Re: CfC: Mixed Content to PR; deadline July 6th.

Hi Mike,

I still have concerns about Strict Mixed Content Checking[1] and 
upgrade-insecure-requests[2] as discussed here:
https://groups.google.com/a/chromium.org/d/msg/blink-dev/MafYMJ3zQw0/hnVVOM4drh4J

I don't see why any website would choose Strict Mixed Content Checking 
(where content is blocked with no fallback) over 
upgrade-insecure-requests (where the browser tries the https version and 
only blocks if it doesn't exist).  The website will function better in 
the latter case.  In both cases, there is no Mixed Content Blocker UI in 
the browser chrome.  If the website wants reports on when an upgrade 
might happen, it can use csp in report-only-mode.

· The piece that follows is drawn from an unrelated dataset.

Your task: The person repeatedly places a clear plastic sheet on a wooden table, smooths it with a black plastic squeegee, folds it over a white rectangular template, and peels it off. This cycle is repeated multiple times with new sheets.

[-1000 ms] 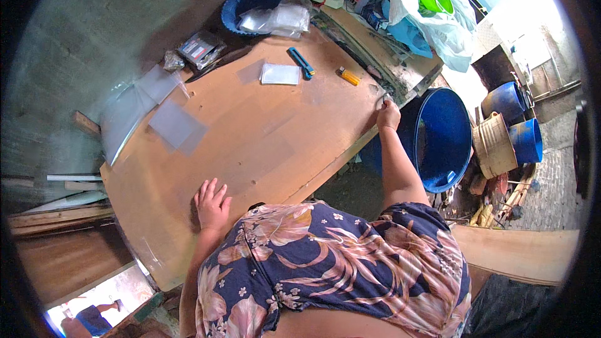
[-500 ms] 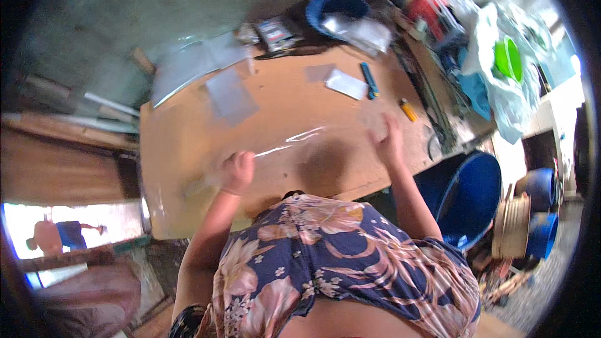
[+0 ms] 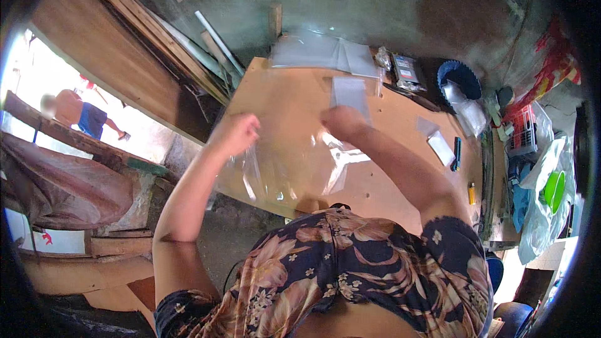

When Strict Mixed Content Checking was written, 
upgrade-insecure-requests didn't exist.  Now that it does, we should 
consider removing Strict Mixed Content Checking from the spec.  Are 
there use cases for strict that upgrade doesn't cover?

Thanks!

~Tanvi

[1] http://www.w3.org/TR/mixed-content/#strict-checking
[2] http://www.w3.org/TR/upgrade-insecure-requests/
On 6/22/15 7:17 AM, Mike West wrote:
> Hello, webappsecians!
>
> Mixed Content (http://www.w3.org/TR/mixed-content/) has been up as a 
> candidate recommendation since March 17th. The final patent exclusion 
> period expired on May 17th 
> (https://lists.w3.org/Archives/Public/public-webappsec/2015Mar/0178.html). 
> In the CR, we suggested that a transition to proposed recommendation 
> could be possible after a comment period extending through July 1st. 
> As that date is rapidly approaching, this is a Call for Consensus to 
> transition to Proposed Recommendation based on the version of the 
> document at:
>
> https://w3c.github.io/webappsec/specs/mixedcontent/published/2015-07-PR.html
>
> This document is substantively the same as the CR, with the following 
> normative changes:
>
> 1. I've dropped the "at risk" note for "deprecated TLS-protection": 
> https://github.com/w3c/webappsec/commit/5dd23ba69ecd39a45eceff86533dfb91f0ab645c 
> (CCing Brian, who I believe was interested in the opposite, and Ryan, 
> who might or might not have implemented the SHA-1 bits for Chrome).
>
> 2. The CA/B forum's "baseline requirements" were inadvertently listed 
> as a normative reference. The new draft correctly lists them as 
> informative: 
> https://github.com/w3c/webappsec/commit/90067b887e16d259dc01f712c7a48a0ab6e3f583.
>
> A full list of changes can be found at 
> https://github.com/w3c/webappsec/commits/master/specs/mixedcontent/index.src.html 
> (and they're almost all in response to =JeffH's comments at 
> https://lists.w3.org/Archives/Public/public-webappsec/2015Mar/0107.html).
>
> Kristijan is putting the finishing touches on an extensive test suite 
> at https://github.com/w3c/web-platform-tests/pull/1889, and we expect 
> it to land in the near future. Interested folks are encouraged to play 
> around with the suite now. We expect substantial agreement on behavior 
> across Chrome, Firefox, Internet Explorer/Edge, and (hooray!) the beta 
> release of Safari on iOS9 and El Cap.
>
> If you have any comments or concerns regarding this CfC, please reply 
> to public-webappsec@w3.org <mailto:public-webappsec@w3.org> by the end 
> of June 6th at the latest. Silence will be interpreted as glowing 
> praise and full-throated agreement, but I'd encourage you to praise 
> full-throatedly, glowingly, _and_ explicitly on the list. :)
>
> Thanks!
>
> --
> Mike West <mkwst@google.com <mailto:mkwst@google.com>>, @mikewest
>
> Google Germany GmbH, Dienerstrasse 12, 80331 München, 
> Germany, Registergericht und -nummer: Hamburg, HRB 86891, Sitz der 
> Gesellschaft: Hamburg, Geschäftsführer: Graham Law, Christine 
> Elizabeth Flores
> (Sorry; I'm legally required to add this exciting detail to emails. Bleh.)